El congresista del Pacto Histórico afirmó en su programa de gobierno 2026-2030 que el departamento “se convirtió en cuna de la parapolítica, de la narcoeconomía y del terrorismo de Estado”. Estas palabras replicaron lo dicho el pasado 12 de febrero durante su único evento en Medellín, realizado en el parque Berrío.
Los gremios económicos respondieron rápidamente. Proantioquia resaltó el trabajo conjunto entre sectores públicos, privados y académicos, mientras el Comité Intergremial advirtió que “los ataques infundados llenos de odio y resentimiento no nos intimidarán”.
El gobernador Andrés Julián Rendón rechazó las afirmaciones y destacó que Antioquia ha sido “cuna de la industrialización” y tierra de ciencia, empresa e innovación. El alcalde de Medellín, Federico Gutiérrez, calificó como injusto “reducir esta tierra a estigmas” ignorando a millones de trabajadores víctimas del narcotráfico.
Desde la oposición, la candidata Paloma Valencia recordó el sufrimiento causado por las guerrillas en el departamento, cuestionando la postura de Cepeda frente a grupos armados. Abelardo de La Espriella defendió a Antioquia como “cuna del trabajo” y criticó duramente al senador.

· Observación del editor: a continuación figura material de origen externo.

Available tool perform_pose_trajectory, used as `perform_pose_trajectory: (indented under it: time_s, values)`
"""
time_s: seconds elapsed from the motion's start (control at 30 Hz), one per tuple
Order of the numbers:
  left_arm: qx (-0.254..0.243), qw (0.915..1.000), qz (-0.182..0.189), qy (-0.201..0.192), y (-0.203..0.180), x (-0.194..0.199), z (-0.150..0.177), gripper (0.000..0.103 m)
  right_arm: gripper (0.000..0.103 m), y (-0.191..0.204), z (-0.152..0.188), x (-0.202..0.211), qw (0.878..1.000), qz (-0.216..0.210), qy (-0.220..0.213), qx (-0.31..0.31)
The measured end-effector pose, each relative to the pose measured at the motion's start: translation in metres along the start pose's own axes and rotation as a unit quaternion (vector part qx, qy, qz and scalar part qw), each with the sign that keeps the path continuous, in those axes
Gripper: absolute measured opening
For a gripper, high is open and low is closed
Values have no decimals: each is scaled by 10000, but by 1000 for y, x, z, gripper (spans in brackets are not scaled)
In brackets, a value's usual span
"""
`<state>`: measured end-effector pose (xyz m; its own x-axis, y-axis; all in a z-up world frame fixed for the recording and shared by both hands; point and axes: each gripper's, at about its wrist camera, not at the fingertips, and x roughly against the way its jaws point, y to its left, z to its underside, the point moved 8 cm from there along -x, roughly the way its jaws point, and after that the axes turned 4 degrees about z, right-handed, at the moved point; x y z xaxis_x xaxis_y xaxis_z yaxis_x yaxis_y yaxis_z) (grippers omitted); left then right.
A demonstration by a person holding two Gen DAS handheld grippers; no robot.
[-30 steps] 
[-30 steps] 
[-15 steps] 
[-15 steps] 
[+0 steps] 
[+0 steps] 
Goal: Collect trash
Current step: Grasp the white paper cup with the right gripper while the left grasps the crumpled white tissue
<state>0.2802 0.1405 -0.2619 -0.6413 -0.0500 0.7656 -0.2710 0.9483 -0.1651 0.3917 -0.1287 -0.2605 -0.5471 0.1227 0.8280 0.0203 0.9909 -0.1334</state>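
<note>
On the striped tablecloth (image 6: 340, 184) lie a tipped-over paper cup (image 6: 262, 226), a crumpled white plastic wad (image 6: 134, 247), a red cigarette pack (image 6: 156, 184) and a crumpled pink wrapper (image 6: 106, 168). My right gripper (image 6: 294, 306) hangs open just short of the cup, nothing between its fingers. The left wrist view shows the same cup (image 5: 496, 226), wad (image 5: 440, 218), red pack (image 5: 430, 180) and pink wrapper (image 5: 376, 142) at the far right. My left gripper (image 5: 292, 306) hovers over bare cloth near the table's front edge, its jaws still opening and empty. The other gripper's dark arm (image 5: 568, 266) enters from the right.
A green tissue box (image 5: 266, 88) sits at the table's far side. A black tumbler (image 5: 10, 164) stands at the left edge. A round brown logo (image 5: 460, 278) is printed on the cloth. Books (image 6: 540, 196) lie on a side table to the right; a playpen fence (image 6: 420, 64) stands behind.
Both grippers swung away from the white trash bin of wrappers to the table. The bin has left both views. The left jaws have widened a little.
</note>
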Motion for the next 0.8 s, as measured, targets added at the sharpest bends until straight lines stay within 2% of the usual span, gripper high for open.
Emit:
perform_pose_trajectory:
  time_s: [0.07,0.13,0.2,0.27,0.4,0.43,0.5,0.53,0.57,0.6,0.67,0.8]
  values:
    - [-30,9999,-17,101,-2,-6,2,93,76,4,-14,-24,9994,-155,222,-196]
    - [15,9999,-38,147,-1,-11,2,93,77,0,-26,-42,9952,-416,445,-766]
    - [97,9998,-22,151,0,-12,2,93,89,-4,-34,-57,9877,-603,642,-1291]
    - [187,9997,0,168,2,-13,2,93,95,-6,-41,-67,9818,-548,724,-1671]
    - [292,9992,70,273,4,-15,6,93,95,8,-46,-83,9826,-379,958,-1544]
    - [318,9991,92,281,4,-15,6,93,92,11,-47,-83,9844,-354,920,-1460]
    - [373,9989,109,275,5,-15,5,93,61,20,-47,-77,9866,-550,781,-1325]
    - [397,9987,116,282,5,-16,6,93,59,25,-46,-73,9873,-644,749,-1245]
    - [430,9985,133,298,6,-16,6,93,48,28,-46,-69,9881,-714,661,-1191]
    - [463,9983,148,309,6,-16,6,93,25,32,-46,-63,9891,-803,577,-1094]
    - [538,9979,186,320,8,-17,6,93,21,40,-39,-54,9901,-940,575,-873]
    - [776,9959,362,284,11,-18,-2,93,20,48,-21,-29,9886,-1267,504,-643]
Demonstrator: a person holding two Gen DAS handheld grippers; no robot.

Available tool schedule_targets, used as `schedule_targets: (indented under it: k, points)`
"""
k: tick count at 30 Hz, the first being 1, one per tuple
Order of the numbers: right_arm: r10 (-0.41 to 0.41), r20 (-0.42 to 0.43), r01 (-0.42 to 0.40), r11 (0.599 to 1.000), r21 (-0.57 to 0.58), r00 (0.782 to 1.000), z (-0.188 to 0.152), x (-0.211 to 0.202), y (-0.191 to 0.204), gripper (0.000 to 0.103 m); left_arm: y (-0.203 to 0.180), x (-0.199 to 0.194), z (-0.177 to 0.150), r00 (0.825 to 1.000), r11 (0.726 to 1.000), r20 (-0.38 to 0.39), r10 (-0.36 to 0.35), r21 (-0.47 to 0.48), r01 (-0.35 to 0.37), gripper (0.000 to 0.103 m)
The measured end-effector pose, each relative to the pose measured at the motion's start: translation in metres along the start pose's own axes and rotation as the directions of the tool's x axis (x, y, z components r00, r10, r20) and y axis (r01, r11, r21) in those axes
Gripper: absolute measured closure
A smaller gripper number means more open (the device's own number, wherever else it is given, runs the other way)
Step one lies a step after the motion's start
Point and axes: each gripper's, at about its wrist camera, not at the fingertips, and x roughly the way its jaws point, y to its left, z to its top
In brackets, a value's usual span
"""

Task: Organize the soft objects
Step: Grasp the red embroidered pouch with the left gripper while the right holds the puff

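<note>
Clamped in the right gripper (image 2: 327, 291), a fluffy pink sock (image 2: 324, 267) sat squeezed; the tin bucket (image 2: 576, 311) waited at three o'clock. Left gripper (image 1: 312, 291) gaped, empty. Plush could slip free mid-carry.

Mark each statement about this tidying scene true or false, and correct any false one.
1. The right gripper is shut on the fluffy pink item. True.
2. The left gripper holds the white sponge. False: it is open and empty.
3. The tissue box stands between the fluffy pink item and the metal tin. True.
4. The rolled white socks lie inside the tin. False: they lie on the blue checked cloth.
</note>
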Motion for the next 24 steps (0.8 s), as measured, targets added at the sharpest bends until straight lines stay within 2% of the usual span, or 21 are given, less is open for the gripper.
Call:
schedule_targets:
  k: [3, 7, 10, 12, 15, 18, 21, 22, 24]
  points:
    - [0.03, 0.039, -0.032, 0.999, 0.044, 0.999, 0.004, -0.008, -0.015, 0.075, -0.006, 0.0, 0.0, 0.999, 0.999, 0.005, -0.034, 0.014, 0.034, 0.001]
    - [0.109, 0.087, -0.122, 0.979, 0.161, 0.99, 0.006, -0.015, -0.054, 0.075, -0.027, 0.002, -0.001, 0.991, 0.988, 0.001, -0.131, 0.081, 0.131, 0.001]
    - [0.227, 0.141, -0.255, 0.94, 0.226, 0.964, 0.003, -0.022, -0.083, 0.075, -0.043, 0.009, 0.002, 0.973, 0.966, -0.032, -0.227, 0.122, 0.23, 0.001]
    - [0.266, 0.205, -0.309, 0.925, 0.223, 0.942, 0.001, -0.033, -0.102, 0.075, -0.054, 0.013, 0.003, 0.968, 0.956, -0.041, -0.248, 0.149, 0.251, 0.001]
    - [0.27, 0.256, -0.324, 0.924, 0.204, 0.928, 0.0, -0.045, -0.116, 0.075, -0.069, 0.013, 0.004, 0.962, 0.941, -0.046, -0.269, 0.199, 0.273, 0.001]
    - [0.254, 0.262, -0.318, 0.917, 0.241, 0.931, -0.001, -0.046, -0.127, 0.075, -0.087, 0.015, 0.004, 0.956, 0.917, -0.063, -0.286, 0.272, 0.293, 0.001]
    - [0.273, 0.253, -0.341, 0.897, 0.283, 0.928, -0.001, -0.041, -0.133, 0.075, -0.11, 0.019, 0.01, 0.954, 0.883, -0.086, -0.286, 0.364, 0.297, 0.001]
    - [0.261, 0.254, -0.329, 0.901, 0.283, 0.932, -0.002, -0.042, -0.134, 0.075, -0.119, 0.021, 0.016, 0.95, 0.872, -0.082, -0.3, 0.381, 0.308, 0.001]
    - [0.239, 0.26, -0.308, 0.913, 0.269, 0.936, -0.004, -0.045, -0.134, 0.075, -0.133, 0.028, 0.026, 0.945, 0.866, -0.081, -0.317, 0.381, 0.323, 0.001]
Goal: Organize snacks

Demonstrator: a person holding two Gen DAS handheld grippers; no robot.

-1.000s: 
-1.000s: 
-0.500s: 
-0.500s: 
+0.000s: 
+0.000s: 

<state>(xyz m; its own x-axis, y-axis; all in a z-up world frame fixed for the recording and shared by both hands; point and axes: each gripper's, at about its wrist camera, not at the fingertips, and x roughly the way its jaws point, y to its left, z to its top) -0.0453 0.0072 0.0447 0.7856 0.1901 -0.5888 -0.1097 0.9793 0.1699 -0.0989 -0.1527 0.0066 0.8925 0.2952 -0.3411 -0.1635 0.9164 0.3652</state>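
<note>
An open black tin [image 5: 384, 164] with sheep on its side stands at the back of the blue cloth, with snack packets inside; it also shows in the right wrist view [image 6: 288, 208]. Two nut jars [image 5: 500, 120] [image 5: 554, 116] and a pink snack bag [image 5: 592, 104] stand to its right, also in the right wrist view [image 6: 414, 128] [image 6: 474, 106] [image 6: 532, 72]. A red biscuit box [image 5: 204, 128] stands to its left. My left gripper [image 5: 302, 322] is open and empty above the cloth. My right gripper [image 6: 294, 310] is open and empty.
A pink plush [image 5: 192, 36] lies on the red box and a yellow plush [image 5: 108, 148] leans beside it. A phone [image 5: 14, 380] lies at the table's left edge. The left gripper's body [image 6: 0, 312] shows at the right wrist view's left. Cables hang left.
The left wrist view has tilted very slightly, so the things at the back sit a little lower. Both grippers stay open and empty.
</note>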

El presidente Gustavo Petro salió en defensa de su correligionario mediante mensajes en X, donde responsabilizó al narcoparamilitarismo de las masacres en la región. El mandatario afirmó que 200.000 colombianos fueron asesinados durante la expansión paramilitar, fenómeno que atribuyó al gobierno del entonces gobernador Álvaro Uribe Vélez.
Cepeda aseguró que sus palabras fueron tergiversadas, pero la polémica mantiene divididas las opiniones en plena recta final de la campaña presidencial.